Professor Kingwell said a growing "premium" instant noodle market was emerging as incomes increase which could be an opportunity for Australia.

"These noodles are higher quality and Australian wheat is more likely to be used in this segment," he said.

"Australia needs to defend its strong position in the instant noodle market, especially at the premium end.

"Importantly, Australia also needs to focus on the higher-quality fresh noodle segment.

"Fresh noodles, which make up about 20pc of noodle consumption in Indonesia, are more popular among wealthy, urbanised consumers.

"These noodles have more sophisticated quality requirements than instant noodles.

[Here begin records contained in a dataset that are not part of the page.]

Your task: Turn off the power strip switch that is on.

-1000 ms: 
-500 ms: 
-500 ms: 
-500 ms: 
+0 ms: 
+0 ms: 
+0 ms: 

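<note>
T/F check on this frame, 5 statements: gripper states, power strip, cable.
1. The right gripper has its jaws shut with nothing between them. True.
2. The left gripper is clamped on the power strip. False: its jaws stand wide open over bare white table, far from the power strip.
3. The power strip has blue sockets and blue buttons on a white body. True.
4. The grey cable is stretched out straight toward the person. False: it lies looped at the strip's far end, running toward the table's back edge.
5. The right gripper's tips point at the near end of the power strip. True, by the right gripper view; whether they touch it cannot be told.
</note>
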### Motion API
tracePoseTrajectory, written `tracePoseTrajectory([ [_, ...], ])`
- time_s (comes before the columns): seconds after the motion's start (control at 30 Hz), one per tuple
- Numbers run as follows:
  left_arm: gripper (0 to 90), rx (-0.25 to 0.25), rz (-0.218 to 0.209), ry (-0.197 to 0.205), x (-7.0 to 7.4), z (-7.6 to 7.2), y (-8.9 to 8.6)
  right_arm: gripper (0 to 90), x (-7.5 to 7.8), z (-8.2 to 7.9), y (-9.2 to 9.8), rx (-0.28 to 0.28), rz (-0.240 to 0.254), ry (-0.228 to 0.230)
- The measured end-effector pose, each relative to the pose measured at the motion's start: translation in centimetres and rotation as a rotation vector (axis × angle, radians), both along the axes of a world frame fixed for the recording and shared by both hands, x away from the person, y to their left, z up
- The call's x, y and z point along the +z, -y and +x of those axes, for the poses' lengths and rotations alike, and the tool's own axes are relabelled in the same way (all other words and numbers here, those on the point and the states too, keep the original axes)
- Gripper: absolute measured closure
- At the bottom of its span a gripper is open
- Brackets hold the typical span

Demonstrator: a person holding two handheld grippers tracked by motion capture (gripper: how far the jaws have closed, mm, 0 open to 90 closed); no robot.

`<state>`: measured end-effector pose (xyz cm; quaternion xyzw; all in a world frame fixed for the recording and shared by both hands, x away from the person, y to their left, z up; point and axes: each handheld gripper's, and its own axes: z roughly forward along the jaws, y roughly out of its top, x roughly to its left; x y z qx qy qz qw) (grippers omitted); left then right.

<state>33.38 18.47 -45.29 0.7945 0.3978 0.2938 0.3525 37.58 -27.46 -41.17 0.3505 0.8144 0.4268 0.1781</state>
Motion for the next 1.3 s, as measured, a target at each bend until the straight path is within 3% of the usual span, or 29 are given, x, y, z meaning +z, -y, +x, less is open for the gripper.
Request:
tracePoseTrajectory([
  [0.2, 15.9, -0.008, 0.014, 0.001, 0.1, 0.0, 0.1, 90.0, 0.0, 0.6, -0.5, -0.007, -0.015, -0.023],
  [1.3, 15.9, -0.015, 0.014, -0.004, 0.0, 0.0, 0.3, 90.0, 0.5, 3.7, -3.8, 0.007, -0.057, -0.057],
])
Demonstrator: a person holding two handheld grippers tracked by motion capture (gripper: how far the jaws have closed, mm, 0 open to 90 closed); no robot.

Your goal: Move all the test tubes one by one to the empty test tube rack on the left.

"Australian wheat is already recognised for its superior colour and colour stability, which is an important consideration for fresh noodle sellers who want to be able to display bright, yellow noodles for as long as possible.

"Australian wheat is also recognised for fresh noodle texture properties.

"Previous AEGIC research has identified potential room for improvement in this area which could further bolster Australian wheat in the fresh noodle segment."

But it's not just about noodles, according to AEGIC's analysis, the Australian wheat industry could capture other opportunities outside noodles, such as bread, cakes and biscuits.

"As Indonesians become more wealthy and urbanised, they will demand more breads, cakes, biscuits and confectionary and providing wheats tailored to a wide spectrum of premium-paying markets in Indonesia is a sound risk-diversification strategy for Australia," professor Kingwell said.